▸ **EXERCISE DIRECTIONS**
Find the lines in these entries that include the word "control" and state how many there are, with no other words.

DATA PROVIDED Block Start

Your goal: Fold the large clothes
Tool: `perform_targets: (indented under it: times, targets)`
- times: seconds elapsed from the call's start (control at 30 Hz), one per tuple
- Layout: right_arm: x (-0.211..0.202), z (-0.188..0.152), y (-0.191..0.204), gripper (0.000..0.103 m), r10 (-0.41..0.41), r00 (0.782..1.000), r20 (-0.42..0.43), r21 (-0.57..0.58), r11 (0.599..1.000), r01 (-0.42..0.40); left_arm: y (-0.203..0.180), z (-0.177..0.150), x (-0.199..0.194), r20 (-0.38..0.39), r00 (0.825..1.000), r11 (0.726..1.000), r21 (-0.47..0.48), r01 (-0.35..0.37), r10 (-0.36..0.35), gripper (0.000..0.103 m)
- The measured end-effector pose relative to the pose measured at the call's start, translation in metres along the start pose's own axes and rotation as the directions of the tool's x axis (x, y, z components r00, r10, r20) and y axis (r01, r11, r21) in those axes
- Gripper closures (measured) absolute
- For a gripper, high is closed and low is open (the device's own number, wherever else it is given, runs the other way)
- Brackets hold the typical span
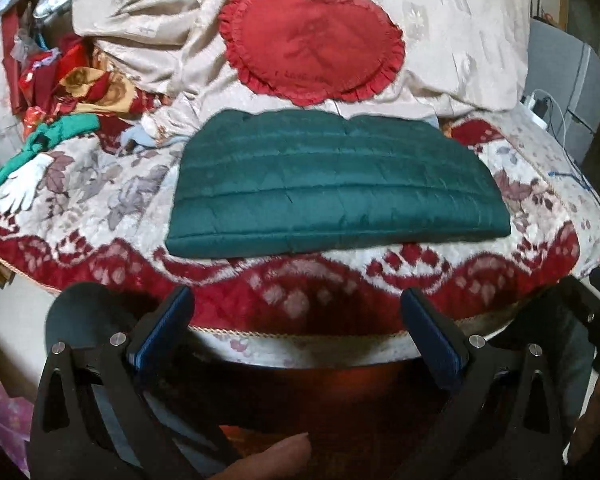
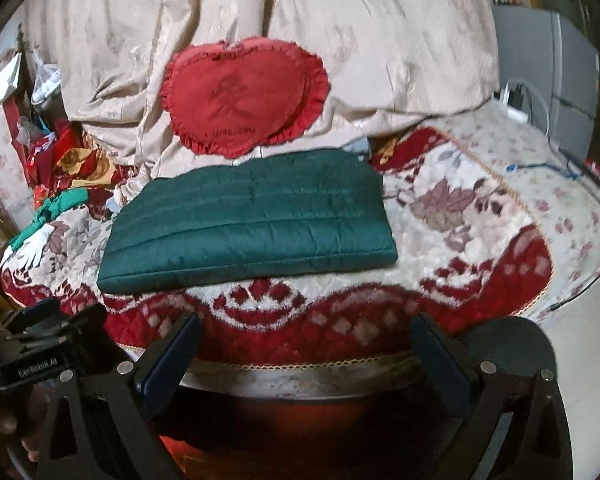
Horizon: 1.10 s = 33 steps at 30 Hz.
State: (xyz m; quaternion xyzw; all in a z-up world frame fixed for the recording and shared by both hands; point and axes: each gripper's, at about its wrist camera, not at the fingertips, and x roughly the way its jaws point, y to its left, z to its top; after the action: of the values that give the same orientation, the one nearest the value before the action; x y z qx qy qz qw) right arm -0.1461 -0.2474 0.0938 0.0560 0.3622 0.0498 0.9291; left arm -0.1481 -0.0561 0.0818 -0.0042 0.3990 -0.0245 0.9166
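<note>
Left wrist view: the green jacket [image 1: 336, 188] lies folded into a flat, tidy rectangle on the blanket [image 1: 100, 200], just in front of the red cushion [image 1: 312, 40]. The fold looks finished; little seems left beyond perhaps moving it. The left gripper [image 1: 296, 312] hangs nearer than the jacket, jaws wide apart and empty.

Right wrist view: the jacket sits left of centre, below the cushion. The right gripper [image 2: 304, 344] gapes wide, holding nothing. No containers show.
</note>
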Motion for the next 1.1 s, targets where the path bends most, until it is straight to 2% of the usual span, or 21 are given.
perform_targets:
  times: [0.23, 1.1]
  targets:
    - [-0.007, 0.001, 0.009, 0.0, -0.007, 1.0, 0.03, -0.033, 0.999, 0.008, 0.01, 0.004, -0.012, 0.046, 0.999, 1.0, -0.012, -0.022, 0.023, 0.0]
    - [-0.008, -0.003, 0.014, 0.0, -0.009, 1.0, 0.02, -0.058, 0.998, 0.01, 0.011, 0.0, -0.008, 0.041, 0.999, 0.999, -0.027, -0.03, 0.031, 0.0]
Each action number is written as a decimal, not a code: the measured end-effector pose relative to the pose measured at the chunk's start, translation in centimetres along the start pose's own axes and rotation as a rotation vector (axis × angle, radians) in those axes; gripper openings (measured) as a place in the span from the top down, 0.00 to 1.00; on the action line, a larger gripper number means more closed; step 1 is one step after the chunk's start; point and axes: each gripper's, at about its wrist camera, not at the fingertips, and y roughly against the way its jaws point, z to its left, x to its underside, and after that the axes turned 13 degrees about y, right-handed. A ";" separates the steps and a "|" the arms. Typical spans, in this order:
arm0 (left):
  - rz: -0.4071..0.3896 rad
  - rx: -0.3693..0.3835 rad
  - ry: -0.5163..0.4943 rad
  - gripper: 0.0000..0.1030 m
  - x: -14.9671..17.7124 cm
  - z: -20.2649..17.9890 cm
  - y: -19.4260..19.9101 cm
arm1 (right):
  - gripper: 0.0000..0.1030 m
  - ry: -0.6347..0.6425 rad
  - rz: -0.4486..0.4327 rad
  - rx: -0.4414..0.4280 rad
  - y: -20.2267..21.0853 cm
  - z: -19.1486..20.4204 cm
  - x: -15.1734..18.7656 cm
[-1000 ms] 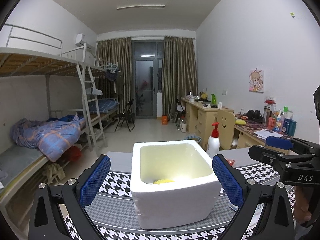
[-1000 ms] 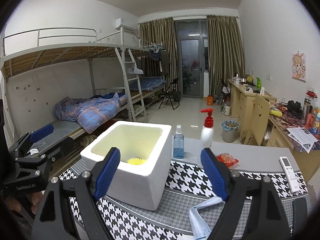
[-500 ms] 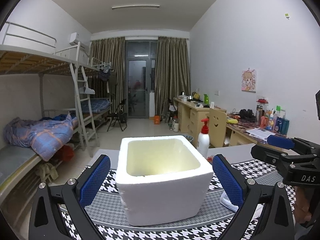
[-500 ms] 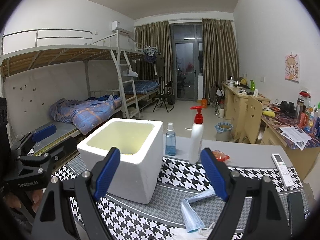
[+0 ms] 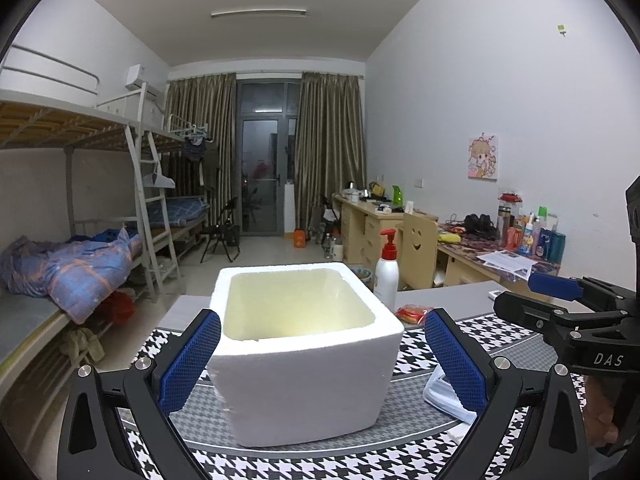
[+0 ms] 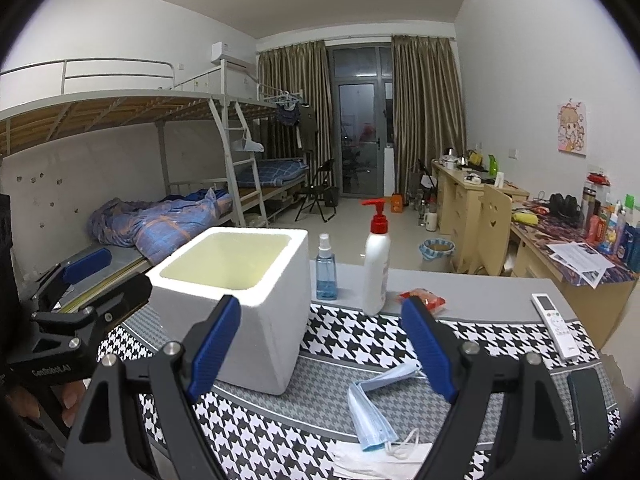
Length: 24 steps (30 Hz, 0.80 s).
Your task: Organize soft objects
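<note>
A white foam box [image 5: 304, 364] stands on the houndstooth mat [image 5: 432, 344], right in front of my left gripper [image 5: 322, 360]. That gripper is open, its blue pads on either side of the box's near wall without pressing it. The box [image 6: 248, 308] sits left of centre in the right wrist view, and its inside is hidden below the rim. My right gripper [image 6: 322, 346] is open and holds nothing. A blue face mask [image 6: 372, 412] lies crumpled on the mat just under its right finger, with a white tissue or mask [image 6: 376, 460] nearer still. The mask [image 5: 444, 396] also shows to the right of the box.
Behind the box stand a blue spray bottle [image 6: 326, 268] and a white pump bottle [image 6: 376, 268], with a red packet [image 6: 422, 298] beside them. A white remote [image 6: 554, 326] and a black phone [image 6: 592, 408] lie at the table's right. Bunk beds and desks line the room.
Both views have sunk a little, so the yellow thing in the box has dropped out of sight below the rim. The face mask has come fully into the right wrist view. Both grippers stay open.
</note>
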 end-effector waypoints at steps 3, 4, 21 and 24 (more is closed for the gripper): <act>0.011 0.010 -0.004 0.01 0.3 -0.3 -0.3 | 0.17 -0.008 0.010 0.016 0.1 -0.3 0.2; 0.015 0.011 -0.007 0.01 0.4 -0.4 -0.4 | 0.17 -0.009 0.014 0.020 0.1 -0.4 0.3; 0.052 0.060 -0.018 0.01 1.6 -1.8 -0.9 | 0.17 -0.046 0.037 0.067 1.0 -1.6 1.9; 0.057 0.067 -0.027 0.01 1.8 -2.2 -1.1 | 0.17 -0.062 0.045 0.068 1.0 -2.0 2.2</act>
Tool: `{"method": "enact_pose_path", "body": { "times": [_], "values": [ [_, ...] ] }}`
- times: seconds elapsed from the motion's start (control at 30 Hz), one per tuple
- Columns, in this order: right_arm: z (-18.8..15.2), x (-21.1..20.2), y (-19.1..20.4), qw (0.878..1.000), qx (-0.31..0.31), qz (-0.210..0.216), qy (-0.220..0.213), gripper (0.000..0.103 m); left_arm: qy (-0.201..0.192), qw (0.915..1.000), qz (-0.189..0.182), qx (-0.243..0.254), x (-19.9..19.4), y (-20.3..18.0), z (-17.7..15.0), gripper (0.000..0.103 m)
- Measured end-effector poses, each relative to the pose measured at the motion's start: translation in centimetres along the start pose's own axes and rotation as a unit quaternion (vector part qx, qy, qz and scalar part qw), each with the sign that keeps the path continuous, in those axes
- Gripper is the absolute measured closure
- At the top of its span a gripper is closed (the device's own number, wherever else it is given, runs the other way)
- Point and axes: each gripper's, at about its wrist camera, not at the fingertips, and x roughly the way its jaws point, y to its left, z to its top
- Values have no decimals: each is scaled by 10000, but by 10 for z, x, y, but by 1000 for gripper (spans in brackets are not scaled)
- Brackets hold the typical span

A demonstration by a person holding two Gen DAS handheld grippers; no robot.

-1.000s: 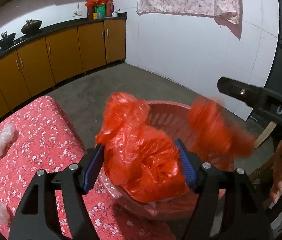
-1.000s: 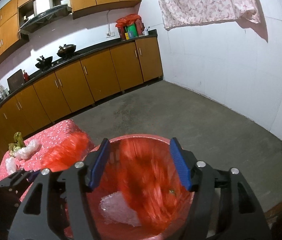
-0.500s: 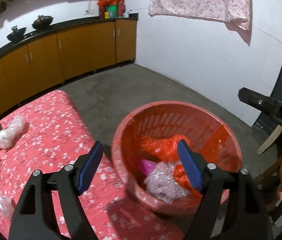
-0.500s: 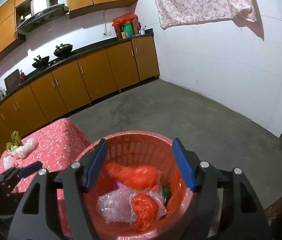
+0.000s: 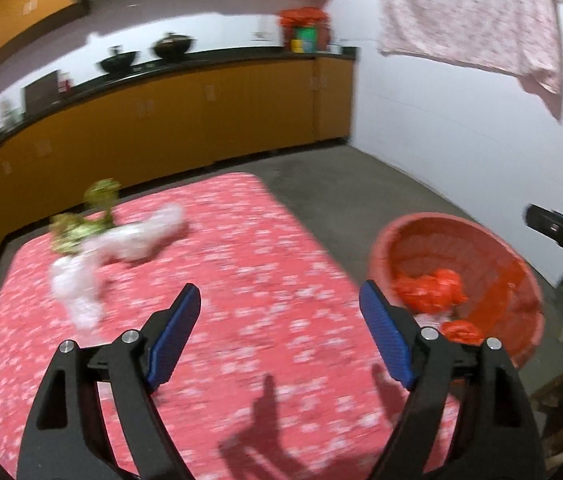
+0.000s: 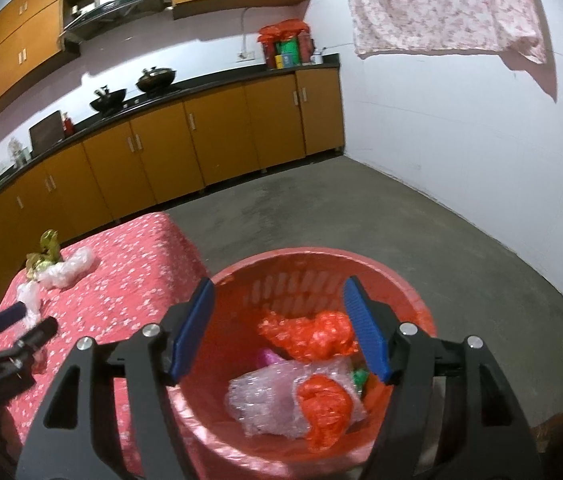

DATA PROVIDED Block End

▸ **FINAL ANSWER**
2